Confesso que pulei a introdução, como pulo todas as introduções, só as lendo no final do livro. Gosto da descoberta sem influência das palavras de outros. E descobri Rita, como um ser da natureza. Um ser de encantamento pela magia das águas, pelo belo das areias, das ondas, dos mares. Velas ao vento, para mim, é o não urbanismo, é a comunhão do ser com a vida, é transbordar e respirar longe do wifi e das redes sociais.
É um voltar a ser, na simplicidade do silêncio da solidão, acompanhado pela vida que nos cerca.

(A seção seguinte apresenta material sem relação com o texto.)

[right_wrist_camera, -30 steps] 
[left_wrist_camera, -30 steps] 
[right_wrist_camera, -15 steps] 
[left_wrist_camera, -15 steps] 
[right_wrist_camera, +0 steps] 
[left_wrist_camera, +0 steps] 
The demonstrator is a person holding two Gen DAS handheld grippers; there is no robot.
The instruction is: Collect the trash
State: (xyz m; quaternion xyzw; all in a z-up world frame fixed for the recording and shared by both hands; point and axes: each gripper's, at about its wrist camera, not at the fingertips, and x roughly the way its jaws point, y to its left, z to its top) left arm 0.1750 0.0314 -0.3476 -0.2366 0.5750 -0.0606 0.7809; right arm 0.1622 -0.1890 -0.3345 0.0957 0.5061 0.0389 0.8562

O encantamento, deste que nos fala, começa logo no início do livro, com uma ode as belezas do mar, que só aqueles que o tem como companheiros de vida podem lhe ofertar: “Mar de mistérios/Do sublime espetáculo/De pulsares e ninhadas de estrelas/Proeminentes no entardecer da chuva/E bailado das gaivotas”. Essa oferenda aos mistérios do mar me remeteu a Hemingway. Ao quanto o escritor americano era apaixonado por Cuba e seus mares de imensa beleza.  Lembrei de O velho e o mar, para mim, a obra máxima de Hemingway. Lembrei do mar, do velho Santiago, do menino Manolin, do sol, do céu e da luta com o espadarte.

A memória, mencionada logo no começo, se fez presente nas frases iniciais do poema Lembranças Inaudíveis: “No silêncio das manhãs/Semeio longínquas saudades,/Escovando as lágrimas outonais.” Confesso, lembrei de mim, senti os versos no amago do meu ser. Senti na noite a presença das minhas manhãs de silêncio, em que o vento do lado de fora se faz ouvir, os pássaros se fazem presentes, assim como carros e outros veículos motorizados. Desse silêncio de palavras, mas vivos em sons do ambiente, faço de mim o que sou. E acredito, muitos que podem ter para consigo mesmos esses momentos de silêncio, de contemplação do mundo sem palavras, se fazem seres que contemplam a vida, em um espaço e tempo de plenitude, espaço e tempo que transcende a compreensão daqueles que ignoram a simplicidade do silêncio.

A jornada por Velas ao vento, me levou a outras reflexões, outros momentos que guardarei para mim, mas, em mais uma confissão, senti que muitos dos versos “pareciam” escritos para mim. Sentimento esse que eu tinha na adolescência, ao pensar que muitas das letras do Renato Russo foram escritas para mim. Grandes poetas são como Renato e Rita, escrevem para todos, mas parecem escrever para um.

Um outro pensamento que me acompanhou: “Teria Hemingway gostado de Velas ao vento? ” Acredito que sim.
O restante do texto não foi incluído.